Annulations et suspensions de vols à grande échelle
- Air France a temporairement suspendu ses vols entre Paris et Dubaï, citant l’environnement géopolitique comme motif principal pour évaluer la sécurité et maintenir la vigilance.
- KLM Royal Dutch Airlines a interrompu ses services vers Dubaï, Riyad (Arabie saoudite), Dammam et Tel-Aviv, évitant également l’espace aérien iranien, irakien et israélien par précaution.

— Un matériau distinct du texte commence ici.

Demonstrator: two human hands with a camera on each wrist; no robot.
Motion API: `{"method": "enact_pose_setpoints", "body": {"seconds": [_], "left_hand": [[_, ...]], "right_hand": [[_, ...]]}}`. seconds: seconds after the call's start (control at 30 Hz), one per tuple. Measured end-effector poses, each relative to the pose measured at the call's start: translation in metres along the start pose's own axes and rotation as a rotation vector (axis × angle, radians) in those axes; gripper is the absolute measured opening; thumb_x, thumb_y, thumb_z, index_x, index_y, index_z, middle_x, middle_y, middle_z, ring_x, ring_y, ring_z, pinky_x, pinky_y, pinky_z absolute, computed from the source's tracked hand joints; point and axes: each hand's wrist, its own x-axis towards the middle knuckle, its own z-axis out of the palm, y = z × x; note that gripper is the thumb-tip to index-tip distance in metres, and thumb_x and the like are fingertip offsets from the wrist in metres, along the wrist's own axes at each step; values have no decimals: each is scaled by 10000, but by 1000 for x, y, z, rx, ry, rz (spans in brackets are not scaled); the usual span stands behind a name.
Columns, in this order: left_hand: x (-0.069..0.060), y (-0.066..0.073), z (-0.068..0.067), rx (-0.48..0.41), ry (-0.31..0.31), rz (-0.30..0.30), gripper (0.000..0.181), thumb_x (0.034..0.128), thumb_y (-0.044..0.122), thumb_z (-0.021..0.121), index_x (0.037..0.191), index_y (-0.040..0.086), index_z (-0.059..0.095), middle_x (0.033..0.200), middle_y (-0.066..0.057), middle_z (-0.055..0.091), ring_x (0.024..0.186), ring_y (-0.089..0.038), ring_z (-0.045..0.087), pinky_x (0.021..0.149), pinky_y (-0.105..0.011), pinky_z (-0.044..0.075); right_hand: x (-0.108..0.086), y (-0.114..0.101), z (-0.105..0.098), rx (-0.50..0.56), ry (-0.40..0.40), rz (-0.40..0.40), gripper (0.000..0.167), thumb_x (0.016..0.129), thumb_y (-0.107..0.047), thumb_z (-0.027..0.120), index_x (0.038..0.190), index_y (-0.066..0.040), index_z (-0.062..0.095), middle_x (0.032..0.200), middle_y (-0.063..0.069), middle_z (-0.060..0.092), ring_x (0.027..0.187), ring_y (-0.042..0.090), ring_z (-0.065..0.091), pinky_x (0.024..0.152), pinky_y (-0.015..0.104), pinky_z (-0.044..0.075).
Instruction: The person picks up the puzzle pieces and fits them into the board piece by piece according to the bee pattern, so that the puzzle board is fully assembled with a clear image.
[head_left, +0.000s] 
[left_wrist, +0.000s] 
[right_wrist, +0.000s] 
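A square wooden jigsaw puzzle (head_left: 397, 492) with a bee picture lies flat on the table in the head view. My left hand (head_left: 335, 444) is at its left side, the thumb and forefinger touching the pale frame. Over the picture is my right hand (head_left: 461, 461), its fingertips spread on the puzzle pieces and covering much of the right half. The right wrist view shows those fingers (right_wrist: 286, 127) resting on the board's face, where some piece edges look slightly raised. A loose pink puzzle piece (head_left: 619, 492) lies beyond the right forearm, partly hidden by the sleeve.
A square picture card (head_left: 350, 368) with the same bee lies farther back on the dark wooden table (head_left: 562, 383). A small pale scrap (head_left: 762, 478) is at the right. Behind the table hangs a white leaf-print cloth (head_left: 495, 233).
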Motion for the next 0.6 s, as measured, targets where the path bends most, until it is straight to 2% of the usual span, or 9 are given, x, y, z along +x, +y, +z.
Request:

- D’autres transporteurs, comme United Airlines et Air Canada, ont suspendu leurs vols vers Tel-Aviv tandis que Lufthansa a limité ou suspendu des vols dans des zones perçues comme à haut risque.
- annulations massives de vols sur plusieurs jours consécutifs, particulièrement vers ou au départ des pays directement concernés par les tensions,
- reroutage de nombreux vols long-courriers afin d’éviter les corridors aériens jugés risqués, allongeant significativement les durées de vol et les coûts opérationnels
- répositionnements d’équipages et rapatriement des personnels, augmentant la complexité logistique pour les transporteurs.